Assignment 1b: Getting started on Hadoop at scale
hadoop jar cloud9.jar edu.umd.cloud9.example.simple.DemoWordCount /tmp/wiki /tmp/jbg-course/cnt2-USERNAME 50
Due: Tuesday 2/22 (11:59pm)
The purpose of this assignment is to familiarize you with running Hadoop on the Google/IBM cluster. It is the sequel to Assignment 1-1 and builds directly on it.
First, let's start with the Google/IBM cluster. You should have received separate instructions on account creation. Remember, when selecting a username, please prefix the username by "ccc_", so that, for example, I would be "ccc_jbg". This allows us to distinguish students in the class from other cluster users.
On the cluster, we've prepped a raw text dump of Wikipedia for you to play with:
hadoop fs -ls /tmp/wiki
You can check out the contents with something like this:
hadoop fs -cat /tmp/wiki/part-00000 | head
Now, run the word count demo on this dataset, with 100 reducers:
hadoop jar cloud9.jar edu.umd.cloud9.example.simple.DemoWordCount /tmp/wiki /tmp/jbg-course/cnt1-USERNAME 100
Substitute USERNAME with your actual username without the "ccc_" prefix. Therefore, I would put the output in /tmp/jbg-course/cnt1-jbg. It is important that you follow these instructions exactly, because this is where we are going to look for your output.
Question 1. What is your job id? If you ran the code more than once, any job id of a successful run will do.
Question 2. How large is the input data? (Hint, look in the jobtracker webapp.)
Question 3. How many map tasks does your job contain?
Question 4. What is the 6th word in part-00042 and how many times does it appear?
You'll notice that there is a lot of "junk" in the output. Let's try to clean this up by throwing away terms that don't appear often. Modify the word count demo so to retain only words that occur more than 100 times (i.e., cnt > 100).
Once you've modified the program (remember to remake the jar file!), run it again:
hadoop jar cloud9.jar edu.umd.cloud9.example.simple.DemoWordCount /tmp/wiki /tmp/jbg-course/cnt2-USERNAME 10
This time, use only 10 reducers. Note the slightly different path in which to put your results.
Question 5. How many terms appear more than 100 times in the collection?
Question 6. How many time does "life" appear in the collection?
This assignment is due by 11:59pm, Tuesday 2/22. Please send us (both Jordan and Yingying) an email with "[CCC Assignment 1b]" as the subject. In the body of the email put answers to the questions above.

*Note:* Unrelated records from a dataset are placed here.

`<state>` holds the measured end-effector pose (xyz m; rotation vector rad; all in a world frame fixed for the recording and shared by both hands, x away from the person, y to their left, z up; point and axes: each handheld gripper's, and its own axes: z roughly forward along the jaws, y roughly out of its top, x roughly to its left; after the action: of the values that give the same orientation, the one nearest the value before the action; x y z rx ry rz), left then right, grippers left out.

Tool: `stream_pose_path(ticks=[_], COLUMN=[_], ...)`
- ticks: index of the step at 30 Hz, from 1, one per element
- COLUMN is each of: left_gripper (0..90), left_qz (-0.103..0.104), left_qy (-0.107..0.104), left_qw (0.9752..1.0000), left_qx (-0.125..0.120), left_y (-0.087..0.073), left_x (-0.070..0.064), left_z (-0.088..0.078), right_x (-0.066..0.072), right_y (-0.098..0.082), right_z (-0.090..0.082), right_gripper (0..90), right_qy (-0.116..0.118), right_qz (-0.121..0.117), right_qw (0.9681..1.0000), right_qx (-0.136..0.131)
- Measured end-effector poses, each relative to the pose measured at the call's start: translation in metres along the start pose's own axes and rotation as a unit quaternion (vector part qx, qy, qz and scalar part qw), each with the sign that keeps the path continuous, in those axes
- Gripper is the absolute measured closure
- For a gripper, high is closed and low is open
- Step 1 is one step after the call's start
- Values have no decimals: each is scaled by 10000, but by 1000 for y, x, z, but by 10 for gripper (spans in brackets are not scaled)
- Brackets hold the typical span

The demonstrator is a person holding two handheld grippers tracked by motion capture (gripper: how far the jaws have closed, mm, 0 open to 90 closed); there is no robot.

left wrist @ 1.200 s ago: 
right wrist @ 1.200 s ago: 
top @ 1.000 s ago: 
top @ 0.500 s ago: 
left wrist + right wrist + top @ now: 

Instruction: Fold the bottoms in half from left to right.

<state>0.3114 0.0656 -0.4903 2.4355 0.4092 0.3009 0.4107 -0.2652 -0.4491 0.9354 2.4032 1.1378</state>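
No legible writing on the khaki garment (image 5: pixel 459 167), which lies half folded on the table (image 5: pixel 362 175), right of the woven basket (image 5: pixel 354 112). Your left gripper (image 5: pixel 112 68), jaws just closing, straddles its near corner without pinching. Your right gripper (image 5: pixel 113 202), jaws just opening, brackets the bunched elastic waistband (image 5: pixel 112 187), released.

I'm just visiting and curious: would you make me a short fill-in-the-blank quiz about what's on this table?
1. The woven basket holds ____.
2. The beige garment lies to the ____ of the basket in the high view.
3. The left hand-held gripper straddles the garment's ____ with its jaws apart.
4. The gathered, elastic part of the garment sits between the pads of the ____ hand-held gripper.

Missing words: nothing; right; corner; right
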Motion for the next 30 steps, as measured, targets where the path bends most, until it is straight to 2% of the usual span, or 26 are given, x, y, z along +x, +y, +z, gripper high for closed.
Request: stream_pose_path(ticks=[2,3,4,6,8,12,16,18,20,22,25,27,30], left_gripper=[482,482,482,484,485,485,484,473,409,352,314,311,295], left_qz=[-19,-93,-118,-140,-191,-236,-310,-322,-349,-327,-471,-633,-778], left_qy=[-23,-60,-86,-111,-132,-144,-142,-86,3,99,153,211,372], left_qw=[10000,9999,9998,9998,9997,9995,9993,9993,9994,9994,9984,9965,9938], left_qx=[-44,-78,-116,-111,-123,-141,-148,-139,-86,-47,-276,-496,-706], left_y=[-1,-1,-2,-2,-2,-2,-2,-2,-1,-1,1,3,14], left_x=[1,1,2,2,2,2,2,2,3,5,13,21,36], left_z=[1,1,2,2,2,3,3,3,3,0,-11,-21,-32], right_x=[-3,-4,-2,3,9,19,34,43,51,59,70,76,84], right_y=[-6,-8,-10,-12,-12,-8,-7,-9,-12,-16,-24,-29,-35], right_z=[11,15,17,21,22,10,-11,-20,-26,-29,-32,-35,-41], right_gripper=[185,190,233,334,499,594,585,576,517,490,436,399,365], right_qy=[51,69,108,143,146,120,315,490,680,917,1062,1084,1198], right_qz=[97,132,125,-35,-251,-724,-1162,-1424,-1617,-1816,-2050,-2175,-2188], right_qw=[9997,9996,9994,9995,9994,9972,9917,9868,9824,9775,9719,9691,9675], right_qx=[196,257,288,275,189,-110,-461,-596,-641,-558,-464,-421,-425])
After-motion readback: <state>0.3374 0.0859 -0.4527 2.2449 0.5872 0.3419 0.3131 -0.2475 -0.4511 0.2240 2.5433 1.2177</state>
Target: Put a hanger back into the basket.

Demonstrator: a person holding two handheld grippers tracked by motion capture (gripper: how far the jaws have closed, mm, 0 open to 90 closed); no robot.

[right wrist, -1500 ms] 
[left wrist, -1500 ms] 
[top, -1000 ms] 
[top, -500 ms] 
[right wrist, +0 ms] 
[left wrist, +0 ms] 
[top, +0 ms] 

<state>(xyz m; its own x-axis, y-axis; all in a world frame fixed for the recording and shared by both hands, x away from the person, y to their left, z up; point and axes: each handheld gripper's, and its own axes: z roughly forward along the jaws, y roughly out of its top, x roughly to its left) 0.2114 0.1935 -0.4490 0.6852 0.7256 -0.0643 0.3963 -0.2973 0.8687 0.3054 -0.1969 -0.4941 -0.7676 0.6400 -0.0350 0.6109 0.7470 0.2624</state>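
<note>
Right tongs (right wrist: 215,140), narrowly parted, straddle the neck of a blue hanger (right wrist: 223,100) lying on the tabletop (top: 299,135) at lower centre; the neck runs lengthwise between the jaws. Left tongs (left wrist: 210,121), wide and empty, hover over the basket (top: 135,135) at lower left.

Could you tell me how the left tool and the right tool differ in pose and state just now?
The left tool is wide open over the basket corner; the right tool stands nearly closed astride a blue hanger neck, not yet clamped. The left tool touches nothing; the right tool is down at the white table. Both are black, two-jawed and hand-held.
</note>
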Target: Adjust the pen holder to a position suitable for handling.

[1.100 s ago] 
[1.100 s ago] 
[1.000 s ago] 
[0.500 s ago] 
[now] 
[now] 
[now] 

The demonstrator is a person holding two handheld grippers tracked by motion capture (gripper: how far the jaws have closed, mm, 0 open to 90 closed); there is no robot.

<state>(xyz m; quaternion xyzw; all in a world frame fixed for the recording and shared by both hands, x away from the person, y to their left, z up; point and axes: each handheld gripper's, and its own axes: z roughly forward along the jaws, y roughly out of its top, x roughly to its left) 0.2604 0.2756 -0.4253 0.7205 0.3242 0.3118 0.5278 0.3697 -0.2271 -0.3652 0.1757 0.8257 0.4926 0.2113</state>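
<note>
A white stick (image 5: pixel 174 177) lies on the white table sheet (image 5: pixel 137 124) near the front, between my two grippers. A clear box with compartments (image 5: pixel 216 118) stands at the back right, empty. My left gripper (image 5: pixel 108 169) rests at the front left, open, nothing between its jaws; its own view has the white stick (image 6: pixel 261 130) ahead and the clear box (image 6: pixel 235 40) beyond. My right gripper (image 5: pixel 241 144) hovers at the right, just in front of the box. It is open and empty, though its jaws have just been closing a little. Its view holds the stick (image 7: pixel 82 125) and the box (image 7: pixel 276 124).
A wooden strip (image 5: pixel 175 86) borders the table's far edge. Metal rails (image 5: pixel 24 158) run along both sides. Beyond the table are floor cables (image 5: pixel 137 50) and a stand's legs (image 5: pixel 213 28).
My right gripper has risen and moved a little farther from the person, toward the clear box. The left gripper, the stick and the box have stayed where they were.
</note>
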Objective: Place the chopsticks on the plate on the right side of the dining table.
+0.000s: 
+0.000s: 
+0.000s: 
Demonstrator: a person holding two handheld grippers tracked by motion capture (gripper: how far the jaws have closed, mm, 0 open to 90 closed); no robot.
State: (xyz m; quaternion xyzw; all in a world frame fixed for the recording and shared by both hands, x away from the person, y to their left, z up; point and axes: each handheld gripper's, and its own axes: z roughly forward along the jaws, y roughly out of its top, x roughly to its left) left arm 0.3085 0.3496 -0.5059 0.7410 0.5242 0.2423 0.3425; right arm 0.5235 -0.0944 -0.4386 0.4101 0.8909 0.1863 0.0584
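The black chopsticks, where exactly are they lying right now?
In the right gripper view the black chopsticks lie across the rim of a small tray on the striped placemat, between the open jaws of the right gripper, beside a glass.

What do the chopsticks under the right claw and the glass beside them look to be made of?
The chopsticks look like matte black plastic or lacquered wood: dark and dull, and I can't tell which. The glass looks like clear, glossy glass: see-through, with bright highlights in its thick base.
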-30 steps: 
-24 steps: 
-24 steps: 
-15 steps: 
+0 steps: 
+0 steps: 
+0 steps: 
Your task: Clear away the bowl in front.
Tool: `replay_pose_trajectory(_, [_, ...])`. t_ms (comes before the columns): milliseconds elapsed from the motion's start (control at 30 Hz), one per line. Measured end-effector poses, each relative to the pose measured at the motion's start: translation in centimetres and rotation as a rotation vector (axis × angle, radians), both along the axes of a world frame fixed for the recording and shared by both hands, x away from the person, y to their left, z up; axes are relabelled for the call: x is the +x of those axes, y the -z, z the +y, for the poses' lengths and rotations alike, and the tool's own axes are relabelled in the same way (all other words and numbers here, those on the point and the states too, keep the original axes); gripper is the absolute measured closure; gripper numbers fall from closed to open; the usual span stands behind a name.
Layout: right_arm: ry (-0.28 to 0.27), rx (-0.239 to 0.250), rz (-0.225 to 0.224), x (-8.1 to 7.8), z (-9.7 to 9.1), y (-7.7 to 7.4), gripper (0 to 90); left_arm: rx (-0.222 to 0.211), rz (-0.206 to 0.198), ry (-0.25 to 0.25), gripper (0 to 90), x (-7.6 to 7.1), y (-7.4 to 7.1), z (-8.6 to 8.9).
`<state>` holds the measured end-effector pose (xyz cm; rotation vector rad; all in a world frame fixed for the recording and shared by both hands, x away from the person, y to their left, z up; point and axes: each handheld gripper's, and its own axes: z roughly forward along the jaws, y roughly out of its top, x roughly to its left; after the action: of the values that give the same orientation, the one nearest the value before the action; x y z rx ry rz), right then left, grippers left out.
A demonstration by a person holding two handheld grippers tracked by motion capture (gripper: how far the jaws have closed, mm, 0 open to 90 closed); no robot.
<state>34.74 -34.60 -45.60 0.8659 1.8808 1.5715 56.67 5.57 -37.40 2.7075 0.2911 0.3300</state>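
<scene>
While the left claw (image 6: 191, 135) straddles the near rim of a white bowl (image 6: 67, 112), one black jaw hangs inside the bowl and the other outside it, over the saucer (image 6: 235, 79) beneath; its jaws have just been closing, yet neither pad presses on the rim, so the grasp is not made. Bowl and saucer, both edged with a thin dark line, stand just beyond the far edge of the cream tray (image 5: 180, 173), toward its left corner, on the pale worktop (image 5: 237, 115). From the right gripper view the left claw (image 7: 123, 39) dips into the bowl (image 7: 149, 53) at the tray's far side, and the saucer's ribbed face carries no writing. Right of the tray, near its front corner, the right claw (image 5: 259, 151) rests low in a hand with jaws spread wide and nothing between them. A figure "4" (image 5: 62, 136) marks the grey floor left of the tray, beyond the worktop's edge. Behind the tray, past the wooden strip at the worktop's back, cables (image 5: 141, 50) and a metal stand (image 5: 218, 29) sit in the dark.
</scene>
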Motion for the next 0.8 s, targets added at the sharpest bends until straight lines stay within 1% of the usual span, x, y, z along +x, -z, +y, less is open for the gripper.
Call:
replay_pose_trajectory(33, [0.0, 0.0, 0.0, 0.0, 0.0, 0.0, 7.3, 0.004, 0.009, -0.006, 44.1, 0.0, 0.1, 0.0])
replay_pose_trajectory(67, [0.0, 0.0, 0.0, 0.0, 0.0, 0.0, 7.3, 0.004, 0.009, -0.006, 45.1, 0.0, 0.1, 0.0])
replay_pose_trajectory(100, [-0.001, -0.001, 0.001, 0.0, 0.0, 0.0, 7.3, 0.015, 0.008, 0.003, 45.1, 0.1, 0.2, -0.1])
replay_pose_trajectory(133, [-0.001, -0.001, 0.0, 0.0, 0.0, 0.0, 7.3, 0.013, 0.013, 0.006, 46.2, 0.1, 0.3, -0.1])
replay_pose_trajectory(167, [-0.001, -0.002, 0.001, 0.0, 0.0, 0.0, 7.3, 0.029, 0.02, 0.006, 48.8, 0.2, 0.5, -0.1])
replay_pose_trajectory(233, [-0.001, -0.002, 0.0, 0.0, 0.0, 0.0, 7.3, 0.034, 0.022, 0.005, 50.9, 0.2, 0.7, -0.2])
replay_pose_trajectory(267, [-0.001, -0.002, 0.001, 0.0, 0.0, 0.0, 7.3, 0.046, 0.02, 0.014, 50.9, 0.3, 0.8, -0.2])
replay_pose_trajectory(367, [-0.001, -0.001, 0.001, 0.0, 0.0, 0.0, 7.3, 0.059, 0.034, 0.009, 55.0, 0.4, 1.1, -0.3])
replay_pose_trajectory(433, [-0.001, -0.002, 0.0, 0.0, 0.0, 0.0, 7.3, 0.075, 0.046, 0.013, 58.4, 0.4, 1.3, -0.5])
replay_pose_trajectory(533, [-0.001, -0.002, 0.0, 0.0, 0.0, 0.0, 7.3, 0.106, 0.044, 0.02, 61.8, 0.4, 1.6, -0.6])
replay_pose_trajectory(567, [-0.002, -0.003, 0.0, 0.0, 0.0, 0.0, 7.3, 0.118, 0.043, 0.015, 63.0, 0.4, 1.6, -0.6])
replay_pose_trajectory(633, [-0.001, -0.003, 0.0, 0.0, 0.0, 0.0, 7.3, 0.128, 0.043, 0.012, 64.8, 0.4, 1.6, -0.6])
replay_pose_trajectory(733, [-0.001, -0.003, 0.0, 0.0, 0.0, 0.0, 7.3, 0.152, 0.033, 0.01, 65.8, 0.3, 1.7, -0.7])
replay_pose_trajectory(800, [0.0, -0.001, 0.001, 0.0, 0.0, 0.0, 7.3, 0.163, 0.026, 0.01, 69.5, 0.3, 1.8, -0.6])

Note: The Google/IBM cluster is a shared resource accessible by many. Any impropriety on the cluster will be taken very seriously. This includes tampering or attempting to tamper with another student's results, attempting to pass another student's result as one's own, etc. See the Code of Academic Integrity or the Student Honor Council for more information.
- The support page for the cluster has examples of configuration files you can download if you don't have luck with these instructions.